Is mean kinetic energy related to temperature of a system of interacting classical particles?

Question

I'm trying to intuitively understand what temperature is for a system of classical particles. The usual definitions via Gibbs measure or entropy appear very unintuitive me. But, as for ideal gas temperature is proportional to mean kinetic energy of its molecules (in the rest frame of gas' center of mass), I thought it's a good place to start.

So, suppose we have a system $\Lambda$ of interacting classical particles, such that there's always 3 degrees of freedom per particle (so that molecules would be modelled as multiple bound particles). Assume that their center of mass is at rest. In general they'll not behave as an ideal gas — they could condensate etc.. But when brought to contact with an ideal gas $\Gamma$ (with heat capacity much smaller than that of $\Lambda$) initially at $T_\Gamma=0\,\mathrm K$, the gas $\Gamma$ would ultimately assume the temperature of the system: $T_\Gamma\to T_\Lambda$ as $t\to\infty$. This actually means that the mean kinetic energy of the gas molecules will be proportional to the temperature of the system $\Lambda$.

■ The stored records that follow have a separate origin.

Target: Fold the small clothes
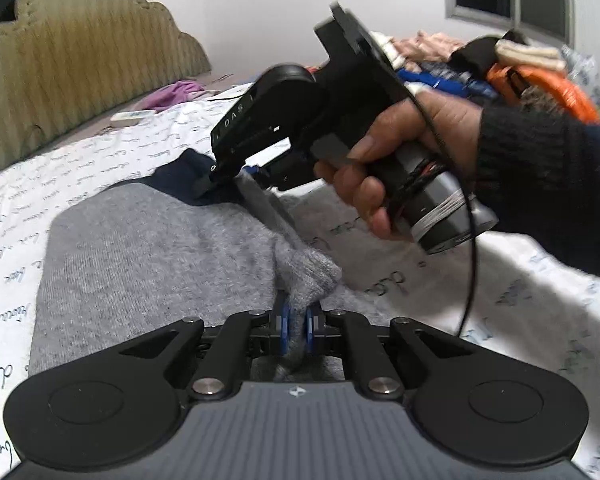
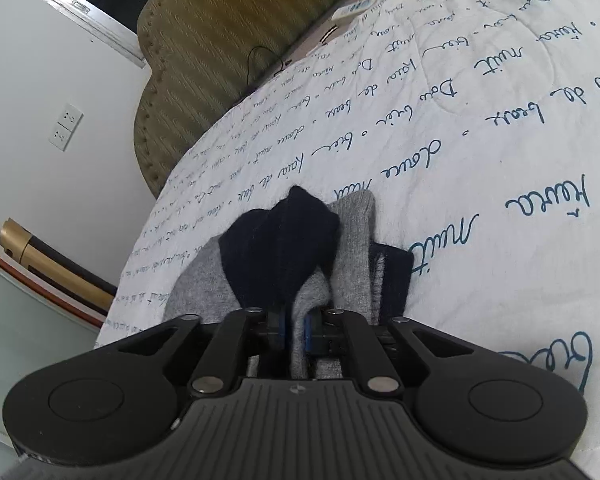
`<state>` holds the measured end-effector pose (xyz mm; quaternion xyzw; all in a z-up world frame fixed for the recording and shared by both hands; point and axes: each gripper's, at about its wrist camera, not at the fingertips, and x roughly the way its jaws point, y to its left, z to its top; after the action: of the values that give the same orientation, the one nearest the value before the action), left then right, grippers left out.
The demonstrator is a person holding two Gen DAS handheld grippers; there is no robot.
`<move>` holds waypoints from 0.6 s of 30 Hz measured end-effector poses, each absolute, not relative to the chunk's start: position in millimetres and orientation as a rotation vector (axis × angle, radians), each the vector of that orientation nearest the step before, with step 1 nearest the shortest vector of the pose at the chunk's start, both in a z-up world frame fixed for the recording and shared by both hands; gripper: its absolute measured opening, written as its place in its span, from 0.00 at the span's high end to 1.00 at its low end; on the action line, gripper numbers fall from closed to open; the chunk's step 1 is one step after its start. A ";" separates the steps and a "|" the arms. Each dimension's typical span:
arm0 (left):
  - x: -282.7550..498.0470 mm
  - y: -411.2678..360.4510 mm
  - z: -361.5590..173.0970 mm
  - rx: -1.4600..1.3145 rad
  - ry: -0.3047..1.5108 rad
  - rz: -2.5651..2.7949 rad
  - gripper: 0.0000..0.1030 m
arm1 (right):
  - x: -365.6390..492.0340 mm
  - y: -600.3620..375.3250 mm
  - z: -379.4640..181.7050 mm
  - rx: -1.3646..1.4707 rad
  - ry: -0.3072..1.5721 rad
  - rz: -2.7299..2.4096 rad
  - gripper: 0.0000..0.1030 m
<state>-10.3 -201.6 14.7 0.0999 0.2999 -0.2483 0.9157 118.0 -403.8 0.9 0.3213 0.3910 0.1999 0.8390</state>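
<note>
Plainly, the task's thing is a grey knit garment (image 1: 148, 240) with a dark navy end (image 1: 184, 176), lying on the white script-printed quilt (image 1: 100, 152) of a bed; it is soft, light and floppy, likely to sag and slide over itself, so I judge it best taken at edges and corners, both ends carried together to keep a fold square.

The left gripper (image 1: 296, 326) is clenched on a bunched ridge of the grey knit at 6 o'clock in its own view, the blue pads pinching the fabric; the right gripper (image 2: 296, 330) stands slightly parted, with grey knit between its fingers and the navy fabric (image 2: 280, 248) heaped just ahead at 12 o'clock; whether its pads still press the cloth I cannot tell.

The left wrist view alone shows the person's hand (image 1: 400, 168) in a dark sleeve working the right gripper's handle, its tips down at the navy end, and a heap of mixed clothes (image 1: 500, 68) at 2 o'clock; the right wrist view alone shows the wall sockets (image 2: 66, 127) at 9 o'clock and the garment's doubled layers from close by.
</note>
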 end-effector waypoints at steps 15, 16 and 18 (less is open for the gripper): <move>-32.9 -62.7 50.1 0.080 0.532 -0.394 0.25 | -18.7 -422.0 36.0 0.731 0.790 0.450 0.55; -36.8 -66.8 47.5 0.118 0.532 -0.431 0.25 | -24.9 -419.4 35.2 0.717 0.807 0.452 0.55; -45.7 -78.3 40.1 0.211 0.518 -0.470 0.25 | -29.7 -413.5 31.3 0.699 0.843 0.452 0.55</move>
<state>-45.7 -78.3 40.1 0.1034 0.2533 -0.2297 0.9340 -29.7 -413.5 31.3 0.3293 0.3975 0.2131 0.8295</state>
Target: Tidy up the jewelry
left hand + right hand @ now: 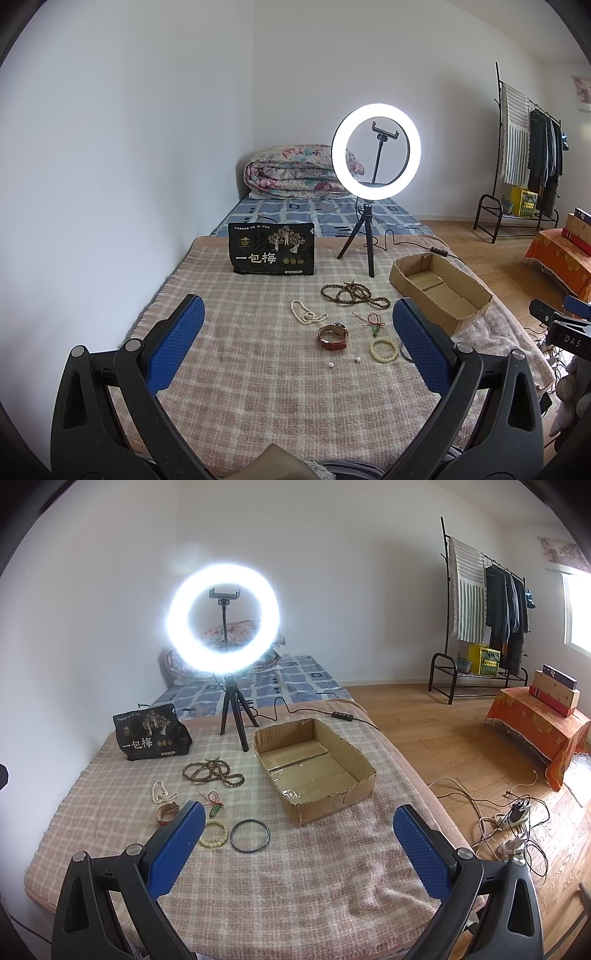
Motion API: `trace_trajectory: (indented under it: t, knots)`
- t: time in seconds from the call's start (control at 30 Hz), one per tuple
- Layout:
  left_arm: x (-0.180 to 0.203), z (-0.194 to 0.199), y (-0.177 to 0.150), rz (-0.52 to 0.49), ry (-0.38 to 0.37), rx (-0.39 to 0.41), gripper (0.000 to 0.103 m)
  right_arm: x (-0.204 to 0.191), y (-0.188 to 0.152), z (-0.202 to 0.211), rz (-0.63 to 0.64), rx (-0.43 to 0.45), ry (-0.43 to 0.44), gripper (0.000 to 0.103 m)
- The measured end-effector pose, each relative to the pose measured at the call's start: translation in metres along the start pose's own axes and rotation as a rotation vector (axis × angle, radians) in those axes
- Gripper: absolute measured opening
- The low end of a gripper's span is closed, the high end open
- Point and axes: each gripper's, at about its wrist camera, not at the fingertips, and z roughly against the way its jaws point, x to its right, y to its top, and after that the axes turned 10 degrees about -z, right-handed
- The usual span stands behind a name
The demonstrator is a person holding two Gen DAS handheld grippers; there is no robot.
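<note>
Jewelry lies on a plaid blanket: brown bead strands, a white pearl necklace, a red-strap watch, a red cord with a green charm, a cream bead bracelet, a dark bangle and two small pearl studs. An empty cardboard box sits to their right. My left gripper and right gripper are open and empty, held above the blanket short of the jewelry.
A lit ring light on a tripod stands behind the jewelry, its cable trailing past the box. A black snack bag stands at the back left. The bed edge drops to wood floor with cables on the right.
</note>
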Motion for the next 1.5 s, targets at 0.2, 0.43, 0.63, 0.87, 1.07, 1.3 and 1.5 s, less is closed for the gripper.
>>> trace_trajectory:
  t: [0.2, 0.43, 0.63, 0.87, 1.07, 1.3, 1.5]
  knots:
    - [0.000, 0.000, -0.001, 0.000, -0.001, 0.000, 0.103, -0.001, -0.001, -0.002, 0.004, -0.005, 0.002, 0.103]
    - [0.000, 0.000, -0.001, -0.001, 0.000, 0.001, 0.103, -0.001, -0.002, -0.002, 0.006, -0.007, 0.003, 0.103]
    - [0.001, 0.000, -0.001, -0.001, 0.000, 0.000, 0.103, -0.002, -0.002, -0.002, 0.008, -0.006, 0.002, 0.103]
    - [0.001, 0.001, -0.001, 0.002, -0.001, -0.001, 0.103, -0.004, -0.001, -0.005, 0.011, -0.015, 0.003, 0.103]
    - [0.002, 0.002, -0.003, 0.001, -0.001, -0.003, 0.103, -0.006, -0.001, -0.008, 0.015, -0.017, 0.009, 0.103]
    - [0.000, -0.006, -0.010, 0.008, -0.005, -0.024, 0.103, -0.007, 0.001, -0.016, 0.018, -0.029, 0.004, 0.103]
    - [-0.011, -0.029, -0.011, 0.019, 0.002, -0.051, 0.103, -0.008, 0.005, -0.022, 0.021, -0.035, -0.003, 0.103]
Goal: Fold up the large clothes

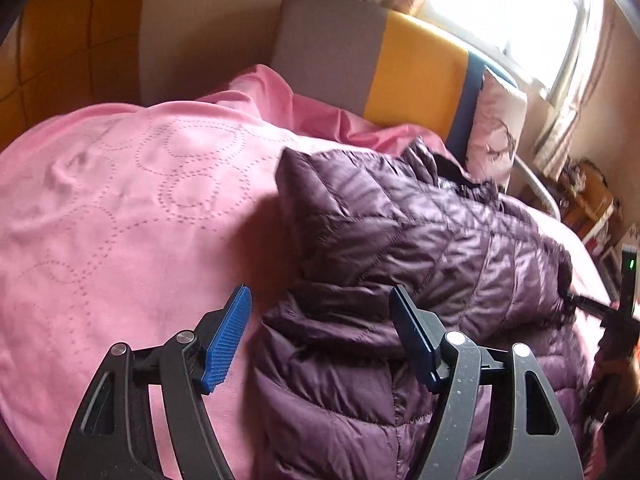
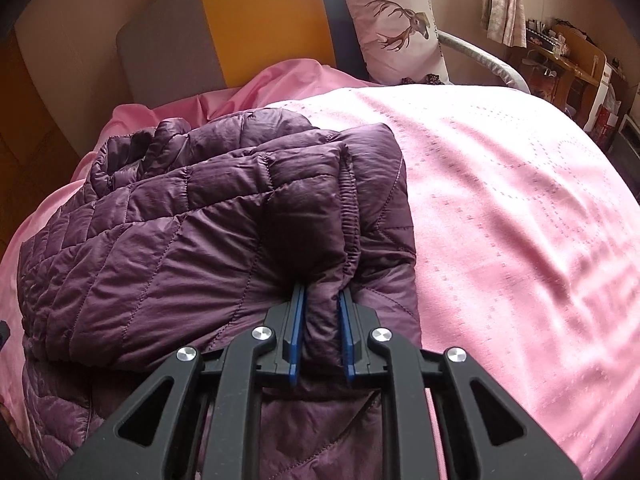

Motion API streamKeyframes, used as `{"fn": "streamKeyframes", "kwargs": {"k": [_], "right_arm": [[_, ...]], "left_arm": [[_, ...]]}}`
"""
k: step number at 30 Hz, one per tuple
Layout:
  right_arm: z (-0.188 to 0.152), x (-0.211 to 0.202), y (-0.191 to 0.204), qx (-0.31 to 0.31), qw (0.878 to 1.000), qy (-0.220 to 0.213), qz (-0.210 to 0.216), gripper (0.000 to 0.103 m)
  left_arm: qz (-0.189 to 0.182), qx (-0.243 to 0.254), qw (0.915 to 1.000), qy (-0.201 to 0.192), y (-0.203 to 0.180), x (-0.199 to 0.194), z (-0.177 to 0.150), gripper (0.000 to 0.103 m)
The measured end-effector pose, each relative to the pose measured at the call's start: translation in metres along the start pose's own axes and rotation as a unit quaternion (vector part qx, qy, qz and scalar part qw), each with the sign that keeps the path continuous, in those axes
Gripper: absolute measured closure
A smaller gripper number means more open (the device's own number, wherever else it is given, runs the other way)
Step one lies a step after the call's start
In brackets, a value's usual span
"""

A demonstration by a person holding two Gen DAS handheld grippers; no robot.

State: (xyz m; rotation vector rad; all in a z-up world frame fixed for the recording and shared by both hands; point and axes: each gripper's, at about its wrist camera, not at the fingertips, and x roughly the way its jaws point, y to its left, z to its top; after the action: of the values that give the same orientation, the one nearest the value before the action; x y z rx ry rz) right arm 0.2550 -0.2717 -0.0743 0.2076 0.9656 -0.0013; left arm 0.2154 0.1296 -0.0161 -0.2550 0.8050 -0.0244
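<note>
The left wrist view shows the left gripper [image 1: 320,336] at the bottom of the frame with its two blue pads [image 1: 226,340] standing wide apart and nothing pressed between them. Its left pad hangs over the pink bedspread [image 1: 120,208], and its right pad is over the edge of the purple quilted jacket [image 1: 420,240]. The jacket lies on the bed in the middle and right of this frame, and part of it is folded over itself. At the far right edge a part of the other tool [image 1: 624,292] with a small green light is visible, near the jacket's edge.

In the right wrist view the right gripper [image 2: 322,332] is in the lower middle of the frame, and its jaws are clenched on a thick fold of the jacket [image 2: 200,240]. The fabric bulges out between and above the blue pads [image 2: 297,336]. Here the jacket fills the left and the centre of the frame, and one folded layer lies on top of the lower layer. The pink bedspread [image 2: 500,200] covers the right side.

At the top of this frame stands the headboard [image 2: 264,20] with grey, yellow and dark blue panels. A pillow [image 2: 396,24] with a deer drawing leans against it at the upper right. A wooden desk [image 2: 568,56] with small things is in the far upper right corner.
</note>
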Motion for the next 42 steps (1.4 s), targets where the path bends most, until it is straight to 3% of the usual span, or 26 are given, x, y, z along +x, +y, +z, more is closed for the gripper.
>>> {"fn": "streamKeyframes", "kwargs": {"k": [4, 7, 10, 15, 20, 27, 30, 35, 42], "right_arm": [[0.0, 0.001, 0.0, 0.008, 1.0, 0.006, -0.001, 0.088], [0.003, -0.004, 0.0, 0.012, 1.0, 0.007, -0.005, 0.082], [0.006, -0.024, 0.005, -0.003, 0.999, -0.023, -0.028, 0.056], [0.011, -0.046, 0.021, -0.028, 0.997, -0.066, -0.002, 0.047], [0.021, -0.019, 0.037, -0.038, 0.998, -0.05, 0.019, 0.046], [0.021, 0.027, 0.027, -0.032, 0.999, -0.02, 0.023, 0.045], [0.013, 0.037, 0.032, -0.055, 0.998, -0.022, 0.012, 0.044], [0.009, 0.047, 0.026, -0.042, 0.998, -0.034, 0.029, 0.043], [0.01, 0.043, 0.025, -0.04, 0.998, -0.036, 0.033, 0.04]], "left_arm": [[-0.019, -0.026, 0.9995, -0.008, 0.006, 0.001, 0.014, 0.033], [-0.026, -0.004, 0.9996, -0.013, -0.01, 0.007, 0.024, 0.034], [-0.026, 0.025, 0.9992, -0.015, -0.03, 0.015, 0.03, 0.034], [-0.023, 0.05, 0.9984, -0.01, -0.049, 0.034, 0.04, 0.034], [-0.009, 0.063, 0.9979, 0.013, -0.055, 0.064, 0.045, 0.034], [-0.005, 0.057, 0.9969, 0.054, -0.043, 0.104, 0.037, 0.034], [-0.003, 0.068, 0.9966, 0.046, -0.042, 0.111, 0.03, 0.034], [-0.007, 0.067, 0.9969, 0.041, -0.039, 0.119, 0.027, 0.034], [0.015, 0.074, 0.9966, 0.034, -0.047, 0.107, 0.029, 0.033]]}}
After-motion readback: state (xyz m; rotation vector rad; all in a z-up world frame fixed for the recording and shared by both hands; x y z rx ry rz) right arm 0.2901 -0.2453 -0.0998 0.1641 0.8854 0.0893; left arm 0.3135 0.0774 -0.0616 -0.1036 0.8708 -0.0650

So, I'd assume that the increase in mean kinetic energy of $\Gamma$ was due to the kinetic energy present in $\Lambda$. Then, isn't mean kinetic energy of the particles in $\Lambda$ actually proportional to the temperature, even despite $\Lambda$ being not an ideal gas, and not even a gas in general?

Answer 1

Yes, according to the equipartition theorem, the average kinetic energy of a particle of a classical system is $\frac{3}{2}k_B T$, where $k_B$ is the Boltzmann constant and $T$ is temperature (https://en.wikipedia.org/wiki/Temperature#Kinetic_theory_approach_to_temperature). In general, this is not true for a quantum system.

EDIT (12/31/2016): The relationship between kinetic energy and temperature for classical systems in thermal equilibrium holds no matter what interaction potential. See, e.g., math.nyu.edu/~cai/Courses/MathPhys/Lecture3.pdf : "For example, the Hamiltonian for interacting gas particles is...where $U(\vec{r_i}−\vec{r_j})$ is the potential energy between any two particles. The equipartition theorem tells us that the average kinetic energy is $\frac{3}{2}k_B T$ for every particle (since there are three translational degrees of freedom for each particle)." See also the derivation there (at the beginning):

Equipartition Theorem:

    If the dynamics of the system is described by the Hamiltonian:

$$H=A\zeta^2+H'$$

where $\zeta$ is one of the general coordinates $q_1,p_1,\cdots,q_{3N},p_{3N}$, and $H'$ and $A$ are independent of $\zeta$, then

$$\langle A\zeta^2\rangle=\frac12k_BT$$

where $\langle\rangle$ is the thermal average, i.e., the average over the Gibbs measure $e^{-\beta H}$.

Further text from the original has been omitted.